Tracking Customer Cohorts by First Purchase Month
Of the customers who first bought from you in January, how many came back in February? How about March? This is cohort retention analysis, and it answers the question every subscription or repeat-purchase business eventually asks: are we keeping the customers we acquire?
This kind of analysis usually lives inside a BI tool or a gnarly SQL query with multiple CTEs. But you can build it visually in ExploreMyData using a five-step pipeline. Here is how.
What you need
An orders table (CSV, Parquet, or Excel) with at least three columns: customer_id, order_date, and order_id. Each row is one order. A customer can appear many times if they placed multiple orders.
If you want to follow along, a sample orders file is available in the blog data folder. Drop it into ExploreMyData and you are ready to go.
Step 1: Find each customer's first purchase date
Open the toolbar and select Window from the Aggregate group. Configure it like this:
- Function:
MIN - Column:
order_date - Partition by:
customer_id - New column name:
first_purchase_date
This adds a new column to every row with the earliest order date for that customer. The SQL behind it is a window function: MIN(order_date) OVER (PARTITION BY customer_id). If a customer's first order was January 12, every one of their rows now shows January 12 in the first_purchase_date column.
| customer_id | order_id | order_date | first_purchase_date |
|---|---|---|---|
| C-1001 | ORD-5501 | 2025-01-12 | 2025-01-12 |
| C-1001 | ORD-6840 | 2025-03-04 | 2025-01-12 |
| C-1001 | ORD-7210 | 2025-04-29 | 2025-01-12 |
| C-2045 | ORD-5890 | 2025-02-08 | 2025-02-08 |
MIN(order_date) OVER (PARTITION BY customer_id) stamps every row with the customer's first-ever purchase date - without collapsing the rows.
Step 2: Extract the cohort month
Now select Extract Date from the Transform group.
- Source column:
first_purchase_date - Part to extract:
month - New column name:
cohort_month
This gives you a number (1 through 12) representing which month each customer first showed up. January buyers are cohort 1, February buyers are cohort 2, and so on.
Step 3: Extract the order month
Apply Extract Date again, this time on the original order_date column. Name the result order_month.
Now every row has two month numbers: the month the customer first purchased (their cohort) and the month of this particular order.
Step 4: Calculate months since first purchase
Select Add Column from the Columns group. Use a math expression:
order_month - cohort_month
Name this column months_since_first. A value of 0 means the order happened in the same month as their first purchase. A value of 1 means one month later, 2 means two months later, and so on.
If your data spans multiple years, you will want to extract the year too and factor it into the calculation. For data within a single calendar year, the simple subtraction works fine.

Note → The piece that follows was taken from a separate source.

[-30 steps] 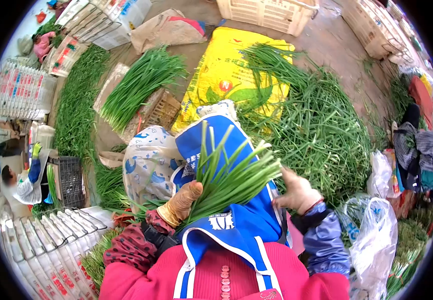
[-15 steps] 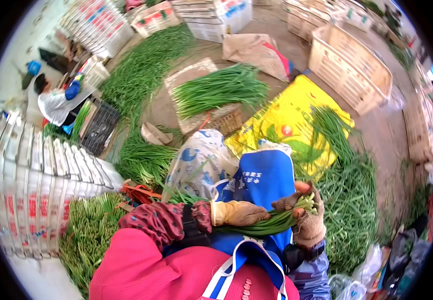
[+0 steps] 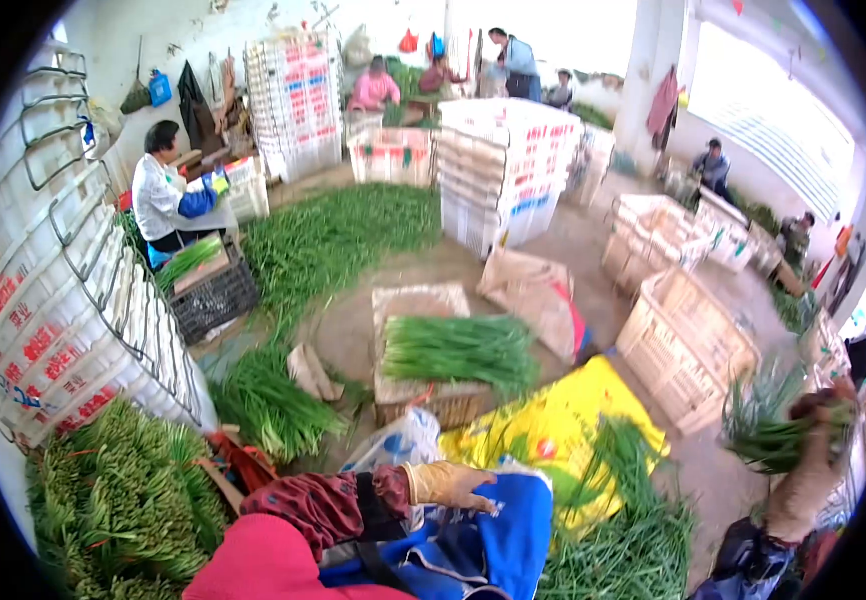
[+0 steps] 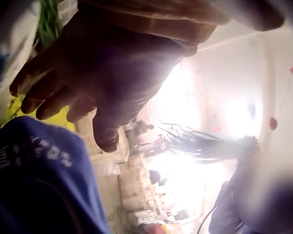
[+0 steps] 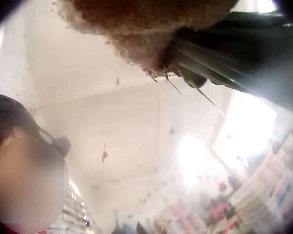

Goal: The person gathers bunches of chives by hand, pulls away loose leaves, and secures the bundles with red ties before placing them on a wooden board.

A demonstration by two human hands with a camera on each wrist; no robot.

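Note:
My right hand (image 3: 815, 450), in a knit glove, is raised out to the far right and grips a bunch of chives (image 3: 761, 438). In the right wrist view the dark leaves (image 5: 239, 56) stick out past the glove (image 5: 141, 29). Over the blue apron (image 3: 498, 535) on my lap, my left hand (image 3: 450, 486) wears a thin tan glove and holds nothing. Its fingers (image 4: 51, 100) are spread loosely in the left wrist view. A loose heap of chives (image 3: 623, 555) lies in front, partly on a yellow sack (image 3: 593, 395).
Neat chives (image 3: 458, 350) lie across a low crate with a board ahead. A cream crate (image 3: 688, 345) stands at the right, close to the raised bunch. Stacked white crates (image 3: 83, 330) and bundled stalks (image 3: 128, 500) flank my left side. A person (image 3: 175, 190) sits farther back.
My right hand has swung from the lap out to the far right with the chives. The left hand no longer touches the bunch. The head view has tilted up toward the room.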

Step 5: Pivot into a cohort table
This is where it comes together. Select Pivot from the Aggregate group:
- Rows:
cohort_month - Columns:
months_since_first - Values:
customer_id - Aggregation:
COUNT DISTINCT
The result is your cohort retention table. Each row is a cohort (customers who first bought in a given month). Each column is a period offset (0 months later, 1 month later, etc.). The cells contain the count of distinct customers from that cohort who placed an order in that period.
| cohort_month | Month 0 | Month 1 | Month 2 | Month 3 | Month 4 |
|---|---|---|---|---|---|
| 1 (Jan) | 200 | 48 | 31 | 24 | 19 |
| 2 (Feb) | 185 | 52 | 38 | 27 | 21 |
| 3 (Mar) | 241 | 61 | 44 | 30 | - |
| 4 (Apr) | 218 | 57 | 40 | - | - |
Each row is a cohort. Column 0 is its initial size. The February cohort has 28% one-month retention (52 / 185), slightly better than January's 24% (48 / 200).
Reading the results
The column labeled 0 is each cohort's initial size -- how many unique customers first purchased that month. Column 1 is how many of those same customers came back one month later.
If cohort 1 (January) had 200 customers at month 0 and 48 at month 1, your one-month retention rate for January is 24%. You can scan down the columns to compare retention across cohorts, or scan across a row to see how a single cohort decays over time.
Want percentages instead of raw counts? Add another pipeline step after the pivot: use Math to divide each month column by the month-0 column and multiply by 100.
The full pipeline
Five steps, no code. Your pipeline panel should show:
- Window - MIN order_date partitioned by customer_id
- Extract Date - month from first_purchase_date
- Extract Date - month from order_date
- Add Column - order_month - cohort_month
- Pivot - count distinct customer_id by cohort_month and months_since_first
Every step is visible, editable, and generates the SQL you would have had to write by hand. If your data updates next month, just reload the file and the pipeline runs again.